Kotlin also compares favorably to other Java competitors, like Scala. Like Kotlin, Scala is a general-purpose programming language that offers interoperability with Java. However, Scala has a slower compile time than Kotlin and is less efficient overall.
It's safe to assume that Kotlin will continue to eclipse Java, but that doesn't mean that Java is fading away. Since the release of the 2018 RealmReport, Java has continued to release updates and make improvements. JDK 16, which was released in 2021, introduced features like instantof pattern matching and 58 new API elements.
Why has Java continued to be a major competitor in spite of the numerous advantages that Kotlin offers? Java primarily owes its continued success to its long history. Surveys show that Java is still the preferred programming language of many developers.
Realm wasn't the first platform to predict the fall of Java, and they won't be the last. Due to its age and weaknesses, the future of Java has been called into question many times. Even though some developers have phased out Java, it's continued to be one of the most popular programming languages in the world.

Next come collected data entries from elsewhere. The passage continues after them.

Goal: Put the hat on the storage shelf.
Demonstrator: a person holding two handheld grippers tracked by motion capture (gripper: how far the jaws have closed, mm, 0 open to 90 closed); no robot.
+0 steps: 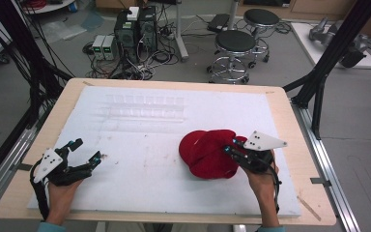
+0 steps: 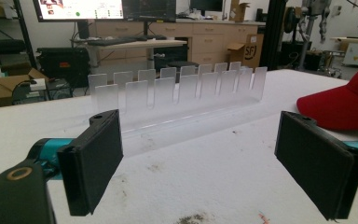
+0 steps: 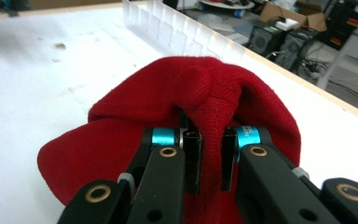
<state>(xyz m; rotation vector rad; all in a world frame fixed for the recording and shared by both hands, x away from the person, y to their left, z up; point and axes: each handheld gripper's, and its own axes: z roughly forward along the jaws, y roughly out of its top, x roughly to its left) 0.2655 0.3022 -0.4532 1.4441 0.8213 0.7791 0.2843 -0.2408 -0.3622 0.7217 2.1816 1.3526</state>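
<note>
Red cap (image 3: 177,93), soft twill bunched, pinched in black jaws

We are looking at a plain red cap (image 1: 211,153), which is showing white lettering on its side in the left gripper view. It is lying on a white sheet (image 1: 140,159) that is carrying a few small dark specks, and this sheet is covering a pale wooden table (image 1: 290,130). The right gripper (image 3: 209,161) and the left gripper (image 1: 84,151) are both showing black bodies with turquoise bands near the jaws and brass-coloured rivets. A frosted, clear plastic rack (image 2: 177,93) is standing on the sheet.
</note>
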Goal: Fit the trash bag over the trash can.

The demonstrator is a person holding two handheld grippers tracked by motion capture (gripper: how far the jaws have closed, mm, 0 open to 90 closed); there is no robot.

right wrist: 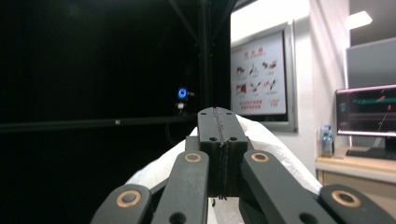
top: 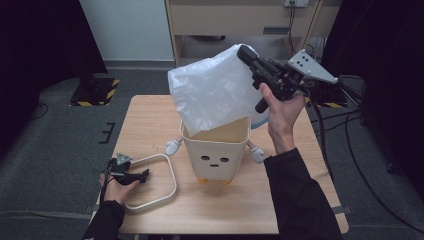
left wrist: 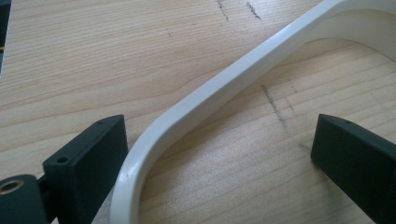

With that said, Realm was right to highlight Kotlin. Over the years, there have been plenty of programming languages that have fallen to the wayside, but Kotlin has shown that it has real staying power. It may be a young programming language, but it's been adopted at a very fast rate, and it's clear that it has yet to reach its peak.
Kotlin may not have overtaken Java quite yet, but it's become one of the most in-demand programming languages in the world. It's positioned itself as a true Java competitor, and it's still very possible that it will fully overtake Java at some point in the future.